It happens every summer. When the temperatures start climbing into the 80s and sandals become the staple footwear I slip into as I run out the door, a switch in my brain flips—it’s time for tubing! Texts are exchanged among friends, water levels are checked, tubes are retrieved from storage bins and checked for holes, and a plan is made to meet up at the “usual spot.” A tradition for over a decade, we know the drill: what to wear, what to bring, where to get in, where to get out… It’s an understanding we have acquired through our collective experience—and several “miscalculations” along the way. We’ve used cheap tubes and felt them slowly deflate underneath us in the chilly water, we’ve worn the wrong shoes and watched them hopelessly float out of sight, and we’ve gotten caught on just about everything you can find in and around a large creek: bushes, fallen tree branches, rocks, each other… Through these experiences, we’ve learned how to prepare for our little adventures as individuals and as a group, lend a hand when someone hits a snag, learn from our fumbles, and "go with the flow" when things don’t go according to plan. It’s a skill set and mentality that has served us well—and, as I recently found out, it can be pretty handy for instructional design work too!
This past December, I received a request to take on a new project from a mentor/supervisor I had been working with (through the Learning Agency) for about a year. No details were provided, only a Zoom link, which ushered me into a meeting with a group of unfamiliar faces and a set of slides and spreadsheets delineating various roles and responsibilities. Until that point, I had primarily been in my own little world, tackling one project at a time with maybe a subject matter expert or two. So I was definitely in for a surprise when I learned that I would be joining a rather sizeable instructional design team that had been tasked with creating a cohesive series of about twenty online courses (roughly an hour each). To accomplish this, we would work on our assigned courses individually, but we would closely coordinate logistics as a team (deadlines, deliverables, formatting, terminology, etc.) and collaborate on overlapping elements (shared topics, resources, subject matter experts, etc.) as needed. While I had gained valuable experience with my prior projects, this was a whole new level of complexity, planning, and organization. It was overwhelming, but also exciting!

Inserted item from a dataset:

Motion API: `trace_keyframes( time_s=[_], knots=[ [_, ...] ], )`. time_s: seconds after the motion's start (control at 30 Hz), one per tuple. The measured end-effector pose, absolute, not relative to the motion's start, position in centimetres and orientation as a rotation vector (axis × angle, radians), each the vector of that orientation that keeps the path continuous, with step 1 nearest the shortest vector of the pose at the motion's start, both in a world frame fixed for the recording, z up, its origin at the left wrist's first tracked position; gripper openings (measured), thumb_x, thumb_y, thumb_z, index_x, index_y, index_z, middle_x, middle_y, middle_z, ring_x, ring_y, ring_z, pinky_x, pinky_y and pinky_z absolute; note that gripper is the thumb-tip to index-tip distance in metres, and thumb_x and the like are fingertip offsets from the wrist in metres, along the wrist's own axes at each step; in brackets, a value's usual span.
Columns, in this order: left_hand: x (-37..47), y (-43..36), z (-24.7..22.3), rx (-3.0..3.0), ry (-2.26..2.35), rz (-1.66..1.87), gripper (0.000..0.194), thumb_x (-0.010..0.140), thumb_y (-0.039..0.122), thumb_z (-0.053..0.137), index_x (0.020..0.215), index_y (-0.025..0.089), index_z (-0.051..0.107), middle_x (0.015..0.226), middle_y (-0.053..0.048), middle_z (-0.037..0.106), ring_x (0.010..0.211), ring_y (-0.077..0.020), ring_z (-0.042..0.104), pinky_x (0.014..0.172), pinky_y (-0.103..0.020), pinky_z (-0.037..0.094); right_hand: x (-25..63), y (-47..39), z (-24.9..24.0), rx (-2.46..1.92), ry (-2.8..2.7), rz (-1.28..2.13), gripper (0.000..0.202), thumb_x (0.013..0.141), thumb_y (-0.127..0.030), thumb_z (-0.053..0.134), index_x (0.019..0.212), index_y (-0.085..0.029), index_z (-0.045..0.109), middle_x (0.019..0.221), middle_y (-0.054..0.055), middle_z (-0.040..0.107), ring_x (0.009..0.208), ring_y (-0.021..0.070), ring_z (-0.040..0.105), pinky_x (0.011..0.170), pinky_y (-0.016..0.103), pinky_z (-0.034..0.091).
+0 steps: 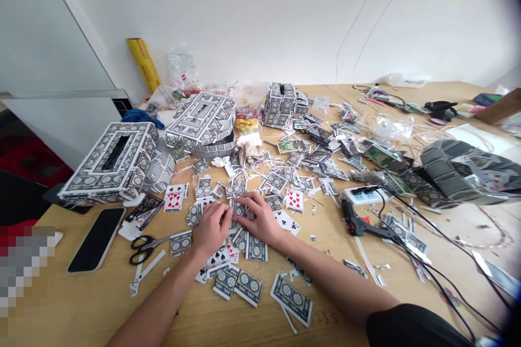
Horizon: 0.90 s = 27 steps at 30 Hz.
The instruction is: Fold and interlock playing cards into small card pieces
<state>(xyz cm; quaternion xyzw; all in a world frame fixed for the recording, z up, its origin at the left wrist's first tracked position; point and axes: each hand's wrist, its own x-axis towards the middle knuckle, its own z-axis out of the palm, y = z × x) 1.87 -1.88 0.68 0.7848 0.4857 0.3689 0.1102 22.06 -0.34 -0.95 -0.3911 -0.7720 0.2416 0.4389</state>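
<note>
My left hand [212,227] is closed, fingers curled at the edge of a grey patterned playing card piece [237,209]. From the other side, my right hand [261,220] grips the same piece between thumb and fingers. The fingers partly cover it. Close below them lie more cut card pieces [256,248] and face-up spade cards [220,256]. Left of my left hand, black-handled scissors [147,246] rest on the table, their blade tips against a card piece [180,242]. A seven-of-hearts-like card [293,200] lies beyond my right hand.
Card-covered boxes with slots [112,160] stand at left and back [280,104]. A phone [96,239] lies at left. On the right are a glue gun [360,222], a power strip [363,195], trailing black cables and a striped card-built object [464,171]. Scraps cover the table's middle.
</note>
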Motion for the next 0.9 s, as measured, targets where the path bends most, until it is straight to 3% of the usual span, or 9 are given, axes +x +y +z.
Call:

Harking back to my tubing experience, entering those initial few weeks and finding my way into the project felt oddly similar to the first time I plopped down on my River Run tube, pushed off the bank, and let the current carry me downstream. Though I had the essential equipment (i.e., a foundational understanding of learning design and technology), a good sense of the charted course (i.e., the timeline and expectations for my assignment), and the security of having others around me (i.e., the ability to reach out to colleagues for support), much was outside of my control, and I had no idea what I might bump into or get caught on along the way (i.e., project challenges, barriers, and delays). It was a leap of faith—and the start of quite an adventure.

As a team, we navigated:
- Coordinating and collaborating with numerous stakeholders with different needs, perspectives, expectations, and interests
- Structuring communication and documentation within and outside of the organization
- Balancing tight deadlines and limited resources
- Adapting to changes in funding, team structure, and project requirements
- Developing systems and processes to create consistency within the final course series (and the various planning deliverables along the way)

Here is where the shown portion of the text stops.